Chronic subdural hematoma (CSDH) is a common form of intracranial hemorrhage, but its optimal management remains unclear. Following surgical evacuation, CSDH may recur at a rate of 2.3% to 38.7% depending on the operative techniques employed.6,7,10,20,21
Several studies have been undertaken in an effort to identify predictors for CSDH recurrence. However, the factors predicting recurrence are not clear yet. In many of these studies, coagulopathy or anticoagulant drug use,3,7,13,20,25 male sex,10,25 hypertension,20,22 diabetes,3,17,22 bilateral hematomas,20,22 larger preoperative hematoma volume,3,23 septations,6,23,24 heterogeneous or mixed density on CT,8,11,18,22,23 iso- or hypointensity on T1-weighted MRI,4 preoperative midline shift,20,24 persistence of mass effect after surgery,3,13 larger postoperative residual hematoma,6,23 and postoperative pneumocephalus9,16,24 were found to be associated with an increased rate of recurrence. The risk of recurrence is reduced with hematomas that appeared homogenous on preoperative imaging.3,24 More controversial are other factors including the type of surgery,15 use of a subdural drain,12,19,21,27 intraoperative irrigation,7,9,25 and postoperative posture.1
Most of these studies have evaluated recurrence risk with only a single or few predictors, possibly missing the interaction of other variables and confounders. In the current study, we intended to address this problem using a database maintained by a group of neurosurgeons at a single large academic institution for over 10 years. We focused on identifying risk factors associated with the need for repeat surgery for the treatment of CSDH.
Methods
Inclusion of Patients
We retrospectively reviewed consecutive cases involving patients who presented with CSDH to an academic tertiary care center in the United States between 2006 and 2016 and were treated with surgical evacuation.
Included Variables
The following data were recorded: sex, age, operation date, history of trauma or other mechanism, comorbidities, anticoagulant use and type (including aspirin, warfarin, clopidogrel, ticagrelor, heparin, etc.), presenting Glasgow Coma Scale (GCS) score, preoperative neurological deficits, hematoma characteristics (laterality, density characteristics on CT, intensity on MRI, maximum thickness, location, and presence or absence of membranes and loculations), preoperative midline shift, postoperative CT characteristics (pneumocephalus, maximum hematoma/fluid thickness after surgery, and percent hematoma thickness change after surgery), intraoperative details (type of anesthesia, type of surgery, number and location of burr holes [in cases of burr hole evacuation], opening of any existing internal membrane, saline irrigation volume, use of drain, drain type [external ventricular drain (EVD), Jackson-Pratt, or Blake-Bard], including the respective drain size), complications, and whether the patient required additional surgery to evacuate a recurrent hematoma. Percent hematoma change after surgery was calculated using the same axial CT cut and the following equation: (preoperative maximum hematoma thickness − postoperative maximum hematoma thickness)/preoperative maximum hematoma thickness.

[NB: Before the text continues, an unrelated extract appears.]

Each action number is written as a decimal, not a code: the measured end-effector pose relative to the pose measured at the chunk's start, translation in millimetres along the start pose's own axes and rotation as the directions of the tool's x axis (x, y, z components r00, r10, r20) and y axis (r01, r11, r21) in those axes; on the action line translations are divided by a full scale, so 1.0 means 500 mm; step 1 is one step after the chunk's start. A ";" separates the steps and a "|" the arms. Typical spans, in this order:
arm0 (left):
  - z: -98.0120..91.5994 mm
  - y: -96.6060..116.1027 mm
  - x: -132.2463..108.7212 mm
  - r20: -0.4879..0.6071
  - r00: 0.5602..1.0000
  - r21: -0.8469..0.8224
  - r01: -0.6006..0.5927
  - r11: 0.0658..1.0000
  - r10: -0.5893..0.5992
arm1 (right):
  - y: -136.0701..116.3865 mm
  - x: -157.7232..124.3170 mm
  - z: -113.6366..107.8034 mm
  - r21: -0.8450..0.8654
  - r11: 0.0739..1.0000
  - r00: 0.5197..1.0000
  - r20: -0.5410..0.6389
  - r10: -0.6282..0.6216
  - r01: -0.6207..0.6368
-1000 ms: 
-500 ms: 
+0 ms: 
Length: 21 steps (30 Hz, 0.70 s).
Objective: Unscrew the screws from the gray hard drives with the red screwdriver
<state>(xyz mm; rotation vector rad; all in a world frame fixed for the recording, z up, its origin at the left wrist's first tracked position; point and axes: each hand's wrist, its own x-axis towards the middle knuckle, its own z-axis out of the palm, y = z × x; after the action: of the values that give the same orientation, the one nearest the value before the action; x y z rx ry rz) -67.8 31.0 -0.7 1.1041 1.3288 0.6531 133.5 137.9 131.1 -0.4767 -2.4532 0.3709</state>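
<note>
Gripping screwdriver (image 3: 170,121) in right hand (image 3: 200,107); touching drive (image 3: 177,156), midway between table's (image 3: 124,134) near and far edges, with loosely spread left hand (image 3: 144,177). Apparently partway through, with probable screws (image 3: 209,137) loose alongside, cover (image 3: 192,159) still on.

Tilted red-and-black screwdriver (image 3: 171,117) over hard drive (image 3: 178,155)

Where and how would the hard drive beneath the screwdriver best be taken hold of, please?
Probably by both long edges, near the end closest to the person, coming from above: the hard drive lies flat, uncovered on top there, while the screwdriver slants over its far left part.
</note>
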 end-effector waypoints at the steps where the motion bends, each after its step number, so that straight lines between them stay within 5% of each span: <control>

The most recent follow-up data, including status of the CSDH (confirmed by an imaging modality), were also recorded.
The outcome measure was reoperation after the first surgery (due to residual hematoma, continued symptoms, acute SDH, or recurrence within 3 months). Although there was no unified institutional protocol, the decision to operate was generally made based on either worsening of neurological symptoms or continued or increased midline shift on the postoperative CT. Univariable (independent t-test), bivariable (chi-square), and multivariable (multiple logistic regression) analyses were performed to determine which, if any, of the studied factors were associated with an increased risk of reoperation. The multivariable logistic regression was performed only with variables that yielded a p value < 0.1 in univariable analysis. Moreover, probit analysis was used to make probability predictions based on percent hematoma evacuation and preoperative midline shift. Statistical analysis was performed using PASW Statistics 18 (Predictive Analytics Software, SPSS Inc.). Statistical significance was defined by a p value < 0.05.
Results
Patient and Treatment Demographics
During the study period, 325 patients (mean age 71.6 years, range 28–98 years, male/female ratio 2.3) underwent a total of 446 operations. Unilateral evacuations were performed in 266 patients and bilateral evacuations in 59. A CT scan was always performed within the first 24 hours after surgery. The mean postoperative follow-up period for the entire patient cohort was 20.2 months (range 1–119 months). There were 191 burr hole drainages (BHDs) and 255 craniotomies. The number of patients with and without reoperations is shown in Table 1. A 12.9% reoperation rate was observed. Complications are summarized in Table 2. All cases complicated by clinically significant acute SDH required repeat surgery (p < 0.05), but other complications did not influence reoperation. There were 4 deaths.
Frequency of repeat operations in 325 patients with CSDH
No. of Repeat Ops | No. of Patients* |
---|---|
0 | 224 w/ unilat SDH, 57 w/ bilat |
1 | 32 w/ unilat SDH, 2 w/ bilat |
2 | 6 (all w/ unilat SDH) |
3 | 2 (all w/ unilat SDH) |
4 | 2 (all w/ unilat SDH) |
Four patients died during their initial hospitalization. These patients are included in the count of patients with no repeat operations.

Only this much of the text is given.